“Many artists think they are better cooks than anyone else,” says Nancy Shaw Cramer, owner of the eponymous gallery in Vineyard Haven. They bring a dash of creativity and a dollop of fearlessness to the kitchen. At least, that’s what Nancy has seen in the mixed-media artists group she founded in 1996. She says the potters think they are best, since their art is based on recipes. But Nancy is quick to defend all artists as chefs, arguing, for instance, that painters tend to make their work personal – both on the canvas and in the kitchen.
Artistic meals have been a happy byproduct for the group of seven or eight Vineyard artists who have gathered monthly for twelve years. And now Nancy has worked with photographer Kathy Newman, of Aquinnah, to publish Vineyard Artists in the Kitchen. The thirty-page book (on sale exclusively at Nancy’s Main Street gallery) celebrates this intersection of art and food.
Take Jennifer McCurdy’s sand-dollar shortbread cookies. The Vineyard Haven ceramicist came up with the recipe and has made it a tradition to serve her cookies when the art group meets on the beach in August. Blueberry-filled, with star-pattern slits on top, these sand dollars look like little pieces of art – and tasty ones too.
“There is a strong relationship between the making of food and the making of art,” writes Adele Schonbrun in the book. The West Tisbury artist, who works on paper and in clay, likens a food recipe to a formula she would follow for glazing and for other aspects in her art: “Mixing a sauce is like mixing a paint color. After that I decide what I like best and how I would change it. More chocolate? More nuts? More pigment? Less sand? There are infinite variations.” Her recipe in the book is a chicken dish, baked in the kind of stoneware pot that she makes.
Each artist is presented with a two-page spread that includes an artist’s statement, a recipe, photos of their art and, in some cases, of the cuisine – when the presentation is as pleasing to the eye as the palate. Paper artist Sandy Bernat of Seastone Papers in West Tisbury contributed a recipe for beet soup. In her artist’s statement, she articulates a connection between art and food.

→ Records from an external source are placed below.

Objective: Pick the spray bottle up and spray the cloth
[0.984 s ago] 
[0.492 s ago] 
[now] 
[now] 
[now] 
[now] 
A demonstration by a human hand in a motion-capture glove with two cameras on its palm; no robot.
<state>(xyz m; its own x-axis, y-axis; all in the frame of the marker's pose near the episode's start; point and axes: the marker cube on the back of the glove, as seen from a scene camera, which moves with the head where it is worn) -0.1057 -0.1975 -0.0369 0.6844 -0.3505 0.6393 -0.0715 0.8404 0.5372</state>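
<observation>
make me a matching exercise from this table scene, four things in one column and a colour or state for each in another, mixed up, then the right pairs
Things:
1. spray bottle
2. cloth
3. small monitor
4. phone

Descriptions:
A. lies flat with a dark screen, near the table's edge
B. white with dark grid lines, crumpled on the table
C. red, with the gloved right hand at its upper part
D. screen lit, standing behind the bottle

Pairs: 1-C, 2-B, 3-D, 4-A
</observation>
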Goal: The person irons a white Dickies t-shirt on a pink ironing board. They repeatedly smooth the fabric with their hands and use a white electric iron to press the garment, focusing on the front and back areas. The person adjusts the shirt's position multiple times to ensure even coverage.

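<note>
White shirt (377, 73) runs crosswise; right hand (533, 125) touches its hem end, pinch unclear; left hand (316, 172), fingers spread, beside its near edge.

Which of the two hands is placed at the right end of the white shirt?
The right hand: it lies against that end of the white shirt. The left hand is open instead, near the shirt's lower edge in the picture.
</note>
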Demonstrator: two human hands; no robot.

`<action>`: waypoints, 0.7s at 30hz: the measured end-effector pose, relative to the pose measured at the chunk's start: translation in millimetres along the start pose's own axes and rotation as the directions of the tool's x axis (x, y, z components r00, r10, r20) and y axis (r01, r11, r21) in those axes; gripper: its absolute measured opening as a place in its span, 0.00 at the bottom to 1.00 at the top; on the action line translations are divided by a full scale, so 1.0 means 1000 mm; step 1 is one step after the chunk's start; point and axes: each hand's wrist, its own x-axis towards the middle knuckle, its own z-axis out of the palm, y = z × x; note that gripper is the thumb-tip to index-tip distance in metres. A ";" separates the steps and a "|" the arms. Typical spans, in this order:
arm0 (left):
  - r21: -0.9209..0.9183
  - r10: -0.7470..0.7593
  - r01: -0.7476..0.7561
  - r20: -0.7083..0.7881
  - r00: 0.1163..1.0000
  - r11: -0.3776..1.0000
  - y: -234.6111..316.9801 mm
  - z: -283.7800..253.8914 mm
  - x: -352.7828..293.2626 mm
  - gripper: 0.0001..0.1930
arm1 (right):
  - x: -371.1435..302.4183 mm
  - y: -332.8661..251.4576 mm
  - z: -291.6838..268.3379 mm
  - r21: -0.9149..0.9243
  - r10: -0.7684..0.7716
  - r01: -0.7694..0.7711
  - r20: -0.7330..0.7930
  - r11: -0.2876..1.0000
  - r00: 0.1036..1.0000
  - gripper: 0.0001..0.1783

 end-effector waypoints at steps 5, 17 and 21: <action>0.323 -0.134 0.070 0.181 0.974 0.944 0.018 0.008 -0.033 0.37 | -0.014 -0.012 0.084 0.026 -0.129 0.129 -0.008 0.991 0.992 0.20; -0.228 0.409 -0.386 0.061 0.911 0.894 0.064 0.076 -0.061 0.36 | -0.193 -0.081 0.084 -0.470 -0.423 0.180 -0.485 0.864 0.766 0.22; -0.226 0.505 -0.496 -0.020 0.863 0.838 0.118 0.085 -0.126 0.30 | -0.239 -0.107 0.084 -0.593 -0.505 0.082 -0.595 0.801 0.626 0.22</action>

“Making paper art is a conversation between the human hand and the botanicals of land and water,” she writes. “Preparing food is a parallel experience. The plant that nourishes the body is also the plant form that can excite the spirit and the soul. Whether making paper for art or making food for nourishment, there is a tactile immersion with the materials. Both mean holding the earth closer, touching gardens, fields, oceans, and beaches. The petals, leaves, and seeds, too, have their say. They contribute their texture, their seasonal palette, even their scent.”
Many of the artists in the book see a correlation between preparing food and creating art. Not painter Rez Williams, of West Tisbury: “In so far as the act of cooking is based on a recipe, I find there is no relationship whatsoever to art. Comfort in food is, well, comforting; in art it is just plain embarrassing because when you simply reproduce what you know, you have at the same time failed to produce something that has never been seen before.” His point of view might not be surprising considering he contributed a recipe for finnan haddie, “a favorite dish from childhood.” The traditional Scottish fare of creamed haddock is more classic comfort food than contemporary creative endeavor.
Over the years, the art group gathering has become an integral part of its members’ support systems, both personally and professionally. The book broadens that circle, as Nancy invited additional artists to participate. She hopes this thirteen-artist edition, which she calls a prototype, will lead to a larger volume with twenty-five to forty artists, as was her original vision.
Vineyard Artists in the Kitchen is in itself an artistic mélange of photographs of art by Vineyard artists, their studios, and the prettier foods. The artists’ statements range from simply candid to somewhat esoteric to insightful. It’s a slim hardcover that seems more art book than cookbook, especially at about fifty dollars each. But, Nancy says, self-publishing a book like this is expensive and more for the celebration of art and
food than making any money.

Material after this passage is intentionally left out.